I just dropped an article in European Politics and Society titled “EU Judicial Behaviour Research: A Look Back and a Look Ahead,” about European Union courts have been studied over the last 30 years.

We’ve learned a ton about the Court of Justice and how it works with local courts and people in court cases. But it is important to point out the not-so-great parts:

  1. Parochial tendency: Turns out, this research field has been rather stuck in its own bubble, not really using new theories from other places and literatures.
  2. Old School Methods: Methodology is often outdated and not really keeping up with how we need to prove things — not least causation — in research today.
  3. Data, Where You At?: There’s also this issue of not having data, especially on what national courts are up to when they’re not dealing with the big EU Court within the preliminary ruling procedure.

Game Plan for the Future

I suggest some ideas to bring the field forward:

  • Mixing Theories: Researchers should borrow more from judicial behaviour research in other settings, especially theoretical insights.
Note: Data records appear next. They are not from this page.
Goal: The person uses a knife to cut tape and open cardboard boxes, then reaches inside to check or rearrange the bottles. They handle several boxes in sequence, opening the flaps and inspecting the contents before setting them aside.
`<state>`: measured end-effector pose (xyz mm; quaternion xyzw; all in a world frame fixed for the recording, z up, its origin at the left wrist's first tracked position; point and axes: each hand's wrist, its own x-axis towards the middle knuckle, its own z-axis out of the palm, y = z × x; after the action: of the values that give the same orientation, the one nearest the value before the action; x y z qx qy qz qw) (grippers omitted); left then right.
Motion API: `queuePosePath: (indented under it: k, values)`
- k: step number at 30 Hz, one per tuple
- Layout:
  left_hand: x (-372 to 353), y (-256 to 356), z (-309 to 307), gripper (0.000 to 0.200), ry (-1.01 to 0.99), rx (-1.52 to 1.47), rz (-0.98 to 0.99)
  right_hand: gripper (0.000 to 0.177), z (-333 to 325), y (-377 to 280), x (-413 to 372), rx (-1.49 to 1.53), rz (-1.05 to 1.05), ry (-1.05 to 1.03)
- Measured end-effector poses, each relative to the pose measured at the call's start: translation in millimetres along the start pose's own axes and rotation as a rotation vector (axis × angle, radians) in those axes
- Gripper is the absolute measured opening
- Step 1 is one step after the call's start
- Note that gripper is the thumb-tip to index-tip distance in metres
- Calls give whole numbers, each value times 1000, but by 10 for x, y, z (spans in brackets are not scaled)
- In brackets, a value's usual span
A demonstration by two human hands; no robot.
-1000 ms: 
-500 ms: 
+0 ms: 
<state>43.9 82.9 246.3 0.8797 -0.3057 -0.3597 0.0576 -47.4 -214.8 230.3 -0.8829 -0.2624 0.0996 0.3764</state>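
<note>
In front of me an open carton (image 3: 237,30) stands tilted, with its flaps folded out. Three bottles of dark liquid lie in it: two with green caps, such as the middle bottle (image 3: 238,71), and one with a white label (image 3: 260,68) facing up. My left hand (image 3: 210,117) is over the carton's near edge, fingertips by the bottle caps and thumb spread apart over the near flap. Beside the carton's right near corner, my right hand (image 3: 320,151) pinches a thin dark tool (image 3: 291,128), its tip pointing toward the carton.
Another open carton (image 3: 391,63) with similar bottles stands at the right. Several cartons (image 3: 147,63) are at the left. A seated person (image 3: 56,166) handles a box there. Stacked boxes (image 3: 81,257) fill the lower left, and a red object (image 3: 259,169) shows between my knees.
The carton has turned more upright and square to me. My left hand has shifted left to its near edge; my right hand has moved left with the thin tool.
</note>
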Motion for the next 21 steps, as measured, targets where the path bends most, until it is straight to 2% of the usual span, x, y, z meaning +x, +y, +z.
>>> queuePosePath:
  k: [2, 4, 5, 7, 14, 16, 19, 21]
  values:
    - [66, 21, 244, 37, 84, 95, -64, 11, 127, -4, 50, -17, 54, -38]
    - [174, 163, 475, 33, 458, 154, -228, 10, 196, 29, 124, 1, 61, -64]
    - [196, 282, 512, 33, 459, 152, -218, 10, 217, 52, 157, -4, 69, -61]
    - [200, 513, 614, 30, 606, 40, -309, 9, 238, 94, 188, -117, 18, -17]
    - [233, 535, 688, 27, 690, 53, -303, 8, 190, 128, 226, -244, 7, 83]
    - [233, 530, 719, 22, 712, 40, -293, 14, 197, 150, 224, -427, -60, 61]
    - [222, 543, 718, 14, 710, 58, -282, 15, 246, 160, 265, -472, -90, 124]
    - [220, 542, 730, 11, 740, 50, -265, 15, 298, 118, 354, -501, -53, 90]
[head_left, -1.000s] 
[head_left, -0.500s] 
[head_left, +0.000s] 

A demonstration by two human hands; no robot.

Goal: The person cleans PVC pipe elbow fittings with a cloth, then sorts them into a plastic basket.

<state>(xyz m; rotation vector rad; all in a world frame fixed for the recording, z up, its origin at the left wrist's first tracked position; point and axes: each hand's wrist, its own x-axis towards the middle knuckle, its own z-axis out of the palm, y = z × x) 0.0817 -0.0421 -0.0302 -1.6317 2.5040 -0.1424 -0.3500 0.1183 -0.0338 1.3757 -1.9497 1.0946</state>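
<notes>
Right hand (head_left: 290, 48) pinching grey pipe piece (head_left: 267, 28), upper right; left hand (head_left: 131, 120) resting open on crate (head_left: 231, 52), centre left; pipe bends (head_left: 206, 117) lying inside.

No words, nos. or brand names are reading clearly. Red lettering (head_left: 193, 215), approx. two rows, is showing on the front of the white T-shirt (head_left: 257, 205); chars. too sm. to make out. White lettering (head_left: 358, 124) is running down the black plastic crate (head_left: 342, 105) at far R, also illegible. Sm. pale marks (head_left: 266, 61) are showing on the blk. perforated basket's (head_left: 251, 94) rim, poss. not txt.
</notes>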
This could really help the field.
  • Getting Smarter Research Designs: Time to get creative and use experimental and quasi-experimental methods to make empirical findings more credible.
  • Tech to the Rescue: It’s time to embrace new tech, webcrawling and Natural Language Processing (NLP) — which have been making great strides — to dig up new info and insights at scale.

In short, it’s a call to action for shaking things up in EU judicial research.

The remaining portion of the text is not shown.